Clean data drives better decision-making
Data is no longer an issue confined to the IT team. Its quality, trust and understanding within an organisation is paramount in decision-making. The real value of information is not in its technical nature or how it supports applications, but rather how knowledge workers within the business can comprehend and leverage it in new ways.
Truly understanding data means thinking about the environment it lives in. Businesses need to know what systems are involved and how the data is manipulated on its path between applications, data lakes and reports. It also increasingly requires knowledge of third-party data sources.
“When you ask people if their data quality is good, they’ll almost certainly say no,” notes Rex Ahlstrom, chief strategy and technology officer at BackOffice Associates, which provides solutions for improving data quality across the enterprise. “The narrow way people used to look at data has really expanded into a multi-dimensional problem of trying to get a better handle on the trust and understanding of data.”
Data quality has been an issue facing companies for many years. Previously, if data was unclean or inaccurate, the whole process broke down and required manual intervention. With the emergence of analytics and machine-intelligence tools, however, data quality has become even more crucial because, if the data is biased, it will lead to bad decisions.
When utilised successfully, data-driven decision-making can help grow revenues and serve other core business objectives. Its value may be as simple, yet effective, as improving internal processes to boost efficiency and minimise the cost of execution.
But a robotic process automation tool making automated decisions about supply or inventory tools, for example, could prove to be very costly if it has been fed poor or incomplete data. Biases in the data itself can seriously hinder business decision-making.
As companies are increasingly influenced by automated methods of decision-making, it’s vital to ensure the data flowing into systems is not only complete, but can also be backed up for compliance purposes when reports are delivered to governing bodies.
The narrow way people used to look at data has really expanded into a multi-dimensional problem of trying to get a better handle on the trust and understanding of data
“The challenge becomes much more sophisticated,” says Frank Schuler, BackOffice Associates’ vice president SAP technical architecture. “Knowing the underlying data is good quality keeps companies out of court and reduces compliance failures, as well as optimising processes, reducing costs and driving innovation. Data could look perfectly fine, but is driving biased decisions so data quality becomes enormously more important.”

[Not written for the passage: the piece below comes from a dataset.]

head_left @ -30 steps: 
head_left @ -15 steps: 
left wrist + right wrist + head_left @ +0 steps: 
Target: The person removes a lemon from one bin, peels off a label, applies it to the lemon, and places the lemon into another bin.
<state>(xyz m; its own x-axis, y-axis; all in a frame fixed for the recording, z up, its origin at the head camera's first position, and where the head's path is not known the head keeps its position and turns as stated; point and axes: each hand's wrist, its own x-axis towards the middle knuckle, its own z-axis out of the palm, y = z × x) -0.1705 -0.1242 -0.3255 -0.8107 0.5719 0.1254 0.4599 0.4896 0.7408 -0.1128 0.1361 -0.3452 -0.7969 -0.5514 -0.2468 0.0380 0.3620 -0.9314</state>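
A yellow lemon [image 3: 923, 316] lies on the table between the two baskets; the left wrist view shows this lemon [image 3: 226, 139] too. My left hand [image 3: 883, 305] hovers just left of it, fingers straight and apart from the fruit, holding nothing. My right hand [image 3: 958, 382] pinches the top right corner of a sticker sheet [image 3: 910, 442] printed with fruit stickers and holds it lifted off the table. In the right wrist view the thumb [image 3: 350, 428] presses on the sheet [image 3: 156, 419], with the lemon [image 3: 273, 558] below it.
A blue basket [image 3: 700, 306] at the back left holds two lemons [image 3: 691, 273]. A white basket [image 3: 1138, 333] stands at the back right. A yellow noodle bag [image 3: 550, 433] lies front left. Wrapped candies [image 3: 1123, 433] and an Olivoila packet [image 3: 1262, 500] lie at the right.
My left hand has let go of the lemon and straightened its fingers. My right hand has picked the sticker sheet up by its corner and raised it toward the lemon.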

Enterprises need policies and rules that ensure data is managed in an effective way, and staff can see how it flows across the organisation and impacts decision-making. Only a complete understanding of where the data came from, how it changed on its journey and its current state can enable them to comprehend all its source and lineage.
Often companies don’t understand what can be archived or decommissioned and the impact of doing so across the enterprise. By cataloguing all their systems, BackOffice Associates provides companies with a Google-like experience of searching and immediately discerning how data is being distributed throughout the organisation.
“Few companies know all the potential locations where their data resides,” says Mr Ahlstrom. “There are so many applications, on-premise and in the cloud, structured and non-structured, that it becomes very hard to quantify. Cataloguing those environments enables everybody to understand what lives within the applications.”
There are many tools focused on only one thing, such as analysing data quality, but companies need to empower their knowledge workers to contribute to understanding data. The challenge is getting line-of-business leaders to care about data quality.
“You have to orchestrate the processes by which they participate and provide ways to become data contributors in an effort to crowdsource the improvement of information at the enterprise level; that orchestration of resources is crucial,” says Mr Ahlstrom. “BackOffice Associates creates new user experiences that transform a logical or physical understanding of data into a business-level understanding of information.”